For low-risk AI systems, the requirements are modest, but they do exist, as users interacting with a generative AI system must be aware of this, and a shop powered by a recommendation algorithm should operate in a way that is understandable to the user. In contrast, for systems classified as high-risk, the scope of obligations is much broader, as it includes implementing a risk management system throughout the product lifecycle, maintaining technical documentation, ensuring automatic event logging and human oversight of important system decisions, and registering the system in the EU database prior to deployment. All of this requires planning at the level of the entire game development process.

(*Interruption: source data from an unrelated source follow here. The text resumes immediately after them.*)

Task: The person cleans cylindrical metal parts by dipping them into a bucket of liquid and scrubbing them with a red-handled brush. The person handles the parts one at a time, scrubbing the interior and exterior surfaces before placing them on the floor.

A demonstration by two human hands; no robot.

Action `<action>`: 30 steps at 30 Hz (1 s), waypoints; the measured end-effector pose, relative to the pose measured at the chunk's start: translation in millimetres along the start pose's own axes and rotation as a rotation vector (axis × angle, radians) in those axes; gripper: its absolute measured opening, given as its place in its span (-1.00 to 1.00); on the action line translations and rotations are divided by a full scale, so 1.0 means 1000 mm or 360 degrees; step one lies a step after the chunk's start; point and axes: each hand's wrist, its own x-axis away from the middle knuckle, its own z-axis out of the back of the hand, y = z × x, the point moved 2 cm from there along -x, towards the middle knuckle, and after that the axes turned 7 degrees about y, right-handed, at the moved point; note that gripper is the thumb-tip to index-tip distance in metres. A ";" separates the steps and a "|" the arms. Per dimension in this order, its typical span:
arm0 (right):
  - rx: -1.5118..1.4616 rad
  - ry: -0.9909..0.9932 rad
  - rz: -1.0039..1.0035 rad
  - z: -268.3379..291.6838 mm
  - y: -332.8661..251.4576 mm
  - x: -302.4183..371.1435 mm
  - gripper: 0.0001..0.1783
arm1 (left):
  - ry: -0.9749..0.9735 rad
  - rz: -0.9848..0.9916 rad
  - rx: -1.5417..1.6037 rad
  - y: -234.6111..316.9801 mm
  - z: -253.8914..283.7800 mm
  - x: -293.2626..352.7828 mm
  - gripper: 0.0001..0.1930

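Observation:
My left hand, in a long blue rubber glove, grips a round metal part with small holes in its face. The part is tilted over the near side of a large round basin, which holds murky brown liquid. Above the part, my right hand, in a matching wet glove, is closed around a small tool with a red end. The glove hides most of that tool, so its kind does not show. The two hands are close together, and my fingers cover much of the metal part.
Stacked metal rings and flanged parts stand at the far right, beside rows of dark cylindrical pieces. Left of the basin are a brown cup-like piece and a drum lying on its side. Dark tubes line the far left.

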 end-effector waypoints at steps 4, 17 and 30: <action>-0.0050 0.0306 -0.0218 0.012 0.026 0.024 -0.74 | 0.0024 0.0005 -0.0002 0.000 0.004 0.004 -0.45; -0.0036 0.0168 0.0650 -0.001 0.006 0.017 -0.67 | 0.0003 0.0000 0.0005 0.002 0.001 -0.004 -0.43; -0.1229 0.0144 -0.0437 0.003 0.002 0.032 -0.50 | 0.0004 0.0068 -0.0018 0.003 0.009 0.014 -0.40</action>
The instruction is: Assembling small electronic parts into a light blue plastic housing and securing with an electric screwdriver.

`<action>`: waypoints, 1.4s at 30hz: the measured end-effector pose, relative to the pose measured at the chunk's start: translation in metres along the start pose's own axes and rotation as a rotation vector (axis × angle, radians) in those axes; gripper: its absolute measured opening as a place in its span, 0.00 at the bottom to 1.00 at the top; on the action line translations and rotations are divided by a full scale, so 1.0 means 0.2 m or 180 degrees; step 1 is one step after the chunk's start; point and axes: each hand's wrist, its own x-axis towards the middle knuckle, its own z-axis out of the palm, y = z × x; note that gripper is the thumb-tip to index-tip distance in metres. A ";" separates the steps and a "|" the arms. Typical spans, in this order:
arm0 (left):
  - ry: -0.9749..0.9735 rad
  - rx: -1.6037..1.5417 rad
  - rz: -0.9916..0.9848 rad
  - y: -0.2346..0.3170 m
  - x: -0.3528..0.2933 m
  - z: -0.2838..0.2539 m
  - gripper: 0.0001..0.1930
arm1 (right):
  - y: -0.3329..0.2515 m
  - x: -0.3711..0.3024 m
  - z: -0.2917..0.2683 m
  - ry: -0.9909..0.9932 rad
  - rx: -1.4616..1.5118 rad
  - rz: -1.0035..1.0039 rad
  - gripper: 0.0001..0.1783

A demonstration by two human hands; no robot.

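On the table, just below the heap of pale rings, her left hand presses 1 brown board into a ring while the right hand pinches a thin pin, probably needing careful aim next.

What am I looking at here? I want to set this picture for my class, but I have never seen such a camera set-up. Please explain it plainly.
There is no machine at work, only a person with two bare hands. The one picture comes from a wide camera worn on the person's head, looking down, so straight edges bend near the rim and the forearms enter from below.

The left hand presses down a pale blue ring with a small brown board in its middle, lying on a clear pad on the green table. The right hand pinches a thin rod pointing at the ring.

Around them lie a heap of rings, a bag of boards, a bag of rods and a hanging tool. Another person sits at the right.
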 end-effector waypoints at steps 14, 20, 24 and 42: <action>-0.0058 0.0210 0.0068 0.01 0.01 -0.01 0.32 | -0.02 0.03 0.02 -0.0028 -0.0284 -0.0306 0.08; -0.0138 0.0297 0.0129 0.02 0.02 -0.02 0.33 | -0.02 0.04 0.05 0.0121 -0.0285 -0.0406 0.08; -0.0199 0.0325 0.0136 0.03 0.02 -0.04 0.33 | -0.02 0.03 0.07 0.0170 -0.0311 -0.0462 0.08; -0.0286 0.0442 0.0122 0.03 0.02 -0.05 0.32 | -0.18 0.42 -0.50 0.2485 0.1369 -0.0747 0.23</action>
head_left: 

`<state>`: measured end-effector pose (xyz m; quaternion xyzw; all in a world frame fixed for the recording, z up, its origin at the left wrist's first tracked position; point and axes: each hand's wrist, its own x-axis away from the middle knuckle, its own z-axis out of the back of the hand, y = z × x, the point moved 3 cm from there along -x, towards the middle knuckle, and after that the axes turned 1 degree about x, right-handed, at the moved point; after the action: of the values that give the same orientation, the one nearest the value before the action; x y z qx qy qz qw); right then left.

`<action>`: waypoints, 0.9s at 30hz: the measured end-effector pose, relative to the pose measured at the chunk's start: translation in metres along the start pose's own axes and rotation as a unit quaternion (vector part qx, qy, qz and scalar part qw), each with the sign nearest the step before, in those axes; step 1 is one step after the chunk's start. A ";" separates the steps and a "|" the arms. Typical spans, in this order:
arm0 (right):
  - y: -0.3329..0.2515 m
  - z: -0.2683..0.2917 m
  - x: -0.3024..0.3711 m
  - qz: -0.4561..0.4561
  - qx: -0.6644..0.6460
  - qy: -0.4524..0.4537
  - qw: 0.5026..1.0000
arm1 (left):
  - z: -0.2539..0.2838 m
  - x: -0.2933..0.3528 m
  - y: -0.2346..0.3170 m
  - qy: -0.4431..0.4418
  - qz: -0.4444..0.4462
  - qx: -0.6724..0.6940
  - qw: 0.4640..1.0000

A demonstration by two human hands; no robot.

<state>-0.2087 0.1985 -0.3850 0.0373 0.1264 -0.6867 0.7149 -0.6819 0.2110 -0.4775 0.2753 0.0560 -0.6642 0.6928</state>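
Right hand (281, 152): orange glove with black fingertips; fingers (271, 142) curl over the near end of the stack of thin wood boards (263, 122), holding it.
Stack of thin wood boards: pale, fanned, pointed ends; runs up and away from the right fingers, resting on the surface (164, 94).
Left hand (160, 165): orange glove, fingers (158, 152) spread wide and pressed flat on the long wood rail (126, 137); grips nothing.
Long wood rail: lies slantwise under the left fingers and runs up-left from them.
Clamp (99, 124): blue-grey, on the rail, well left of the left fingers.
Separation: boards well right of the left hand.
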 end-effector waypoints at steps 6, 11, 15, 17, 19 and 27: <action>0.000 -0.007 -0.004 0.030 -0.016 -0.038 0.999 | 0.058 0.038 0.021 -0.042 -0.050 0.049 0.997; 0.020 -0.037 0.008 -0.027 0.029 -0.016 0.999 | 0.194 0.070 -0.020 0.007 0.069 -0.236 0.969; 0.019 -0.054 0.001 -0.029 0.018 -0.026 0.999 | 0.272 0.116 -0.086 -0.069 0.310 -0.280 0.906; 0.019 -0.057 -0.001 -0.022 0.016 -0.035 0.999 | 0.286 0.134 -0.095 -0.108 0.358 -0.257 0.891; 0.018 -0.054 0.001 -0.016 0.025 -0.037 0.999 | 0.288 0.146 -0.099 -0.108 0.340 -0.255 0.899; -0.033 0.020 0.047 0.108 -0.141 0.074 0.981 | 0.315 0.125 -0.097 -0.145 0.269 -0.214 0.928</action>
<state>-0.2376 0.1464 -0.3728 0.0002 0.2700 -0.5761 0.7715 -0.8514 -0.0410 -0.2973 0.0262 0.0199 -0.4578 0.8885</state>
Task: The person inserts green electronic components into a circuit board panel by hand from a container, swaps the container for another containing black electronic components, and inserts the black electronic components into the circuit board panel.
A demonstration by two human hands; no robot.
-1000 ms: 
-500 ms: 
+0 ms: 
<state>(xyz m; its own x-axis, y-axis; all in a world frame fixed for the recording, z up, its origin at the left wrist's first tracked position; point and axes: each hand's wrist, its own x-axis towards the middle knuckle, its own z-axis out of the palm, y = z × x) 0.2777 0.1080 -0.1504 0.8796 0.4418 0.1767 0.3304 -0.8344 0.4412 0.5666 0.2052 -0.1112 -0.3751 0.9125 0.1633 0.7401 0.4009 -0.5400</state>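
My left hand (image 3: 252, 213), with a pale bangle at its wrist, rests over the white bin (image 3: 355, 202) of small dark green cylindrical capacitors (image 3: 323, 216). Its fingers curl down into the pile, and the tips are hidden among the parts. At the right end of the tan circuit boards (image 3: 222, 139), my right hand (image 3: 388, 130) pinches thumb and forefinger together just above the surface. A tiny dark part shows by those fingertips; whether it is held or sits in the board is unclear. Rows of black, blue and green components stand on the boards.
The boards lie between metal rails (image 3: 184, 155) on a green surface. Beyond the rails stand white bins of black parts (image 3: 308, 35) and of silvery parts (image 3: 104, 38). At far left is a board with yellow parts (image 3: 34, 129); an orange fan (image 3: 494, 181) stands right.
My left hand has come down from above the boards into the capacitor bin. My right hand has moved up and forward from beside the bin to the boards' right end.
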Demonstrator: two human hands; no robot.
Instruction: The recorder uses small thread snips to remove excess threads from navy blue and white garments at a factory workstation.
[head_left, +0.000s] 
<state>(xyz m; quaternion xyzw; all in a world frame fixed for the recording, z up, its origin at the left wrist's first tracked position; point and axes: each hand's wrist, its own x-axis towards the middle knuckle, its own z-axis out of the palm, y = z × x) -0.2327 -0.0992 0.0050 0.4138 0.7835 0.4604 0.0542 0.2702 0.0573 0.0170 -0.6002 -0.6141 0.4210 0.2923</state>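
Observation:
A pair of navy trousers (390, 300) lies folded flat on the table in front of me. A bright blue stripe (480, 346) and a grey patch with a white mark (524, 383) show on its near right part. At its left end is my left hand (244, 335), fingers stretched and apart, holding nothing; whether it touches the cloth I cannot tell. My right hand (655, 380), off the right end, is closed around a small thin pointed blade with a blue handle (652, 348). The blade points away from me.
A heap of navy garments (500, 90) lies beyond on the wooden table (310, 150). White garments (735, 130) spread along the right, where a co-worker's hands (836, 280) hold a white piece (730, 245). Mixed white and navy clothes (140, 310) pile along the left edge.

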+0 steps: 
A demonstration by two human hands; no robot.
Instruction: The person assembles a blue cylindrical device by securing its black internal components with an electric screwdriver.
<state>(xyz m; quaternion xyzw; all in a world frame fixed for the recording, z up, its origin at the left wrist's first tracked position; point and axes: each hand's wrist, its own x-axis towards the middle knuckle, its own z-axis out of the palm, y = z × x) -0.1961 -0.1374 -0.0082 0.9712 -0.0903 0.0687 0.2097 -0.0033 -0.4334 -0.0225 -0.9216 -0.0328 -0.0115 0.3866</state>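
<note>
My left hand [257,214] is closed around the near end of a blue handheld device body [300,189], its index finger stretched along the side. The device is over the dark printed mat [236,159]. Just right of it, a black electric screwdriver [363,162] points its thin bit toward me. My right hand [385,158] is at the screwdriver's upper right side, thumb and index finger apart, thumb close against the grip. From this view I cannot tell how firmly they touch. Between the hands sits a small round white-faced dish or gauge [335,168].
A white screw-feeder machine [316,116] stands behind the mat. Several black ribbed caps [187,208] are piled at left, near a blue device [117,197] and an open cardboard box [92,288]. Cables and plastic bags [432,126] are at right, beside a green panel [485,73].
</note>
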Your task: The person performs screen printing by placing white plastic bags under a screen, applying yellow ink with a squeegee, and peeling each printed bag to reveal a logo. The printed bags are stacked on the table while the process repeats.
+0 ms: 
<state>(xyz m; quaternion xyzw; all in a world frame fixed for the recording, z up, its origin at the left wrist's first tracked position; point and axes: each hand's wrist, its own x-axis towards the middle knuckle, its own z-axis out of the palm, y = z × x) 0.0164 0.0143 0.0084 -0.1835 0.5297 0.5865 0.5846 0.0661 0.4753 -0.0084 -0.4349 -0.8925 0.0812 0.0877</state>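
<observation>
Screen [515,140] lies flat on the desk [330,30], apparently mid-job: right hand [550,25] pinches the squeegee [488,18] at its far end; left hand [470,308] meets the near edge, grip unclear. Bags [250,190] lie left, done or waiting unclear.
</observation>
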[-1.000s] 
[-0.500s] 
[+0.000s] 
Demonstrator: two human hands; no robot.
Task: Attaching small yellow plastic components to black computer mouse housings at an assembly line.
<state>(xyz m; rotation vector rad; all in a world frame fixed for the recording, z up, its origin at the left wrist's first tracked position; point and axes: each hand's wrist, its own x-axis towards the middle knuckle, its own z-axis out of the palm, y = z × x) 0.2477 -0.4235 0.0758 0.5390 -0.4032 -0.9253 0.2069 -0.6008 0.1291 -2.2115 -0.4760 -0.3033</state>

There is one further issue that the industry regularly overlooks. A studio that uses off-the-shelf AI tools from an external supplier and implements them under its own brand or adapts them to its own purposes may be considered an AI system provider rather than merely a user, thereby bearing the full scope of a provider’s responsibilities, including conformity assessment and registration. A studio that takes a ready-made AI tool and configures it for its own use cannot assume that the responsibility for regulatory compliance lies with the provider, as this is not the case under the AI Act.
How can a game development studio prepare for the requirements of the AI Act before the regulations come into force?
The starting point is to identify which elements of the game actually analyse player data and do something with it, as this is where risk classification begins. For each such element, it is worth checking whether it could influence the player’s financial decisions, whether it is aimed at children, whether it analyses behavioural or emotional data, and whether it might operate in ways of which the player is unaware. The more affirmative answers there are, the higher the risk classification and the broader the scope of obligations.
Added to this is a review of contracts with external AI tool providers, as those signed before 2025 almost certainly do not regulate the division of liability in the event of a query from the regulator. This is a mistake that is easy to rectify now but difficult to explain later. For years, the game development industry had plenty of scope for innovation before regulation caught up with technology. In the case of the AI Act, that window has closed; the regulations are in force and penalties can reach 7% of global annual turnover. A studio that carries out an analysis now has time to adapt calmly. One that waits will only discover the extent of the problem when it already has to act quickly.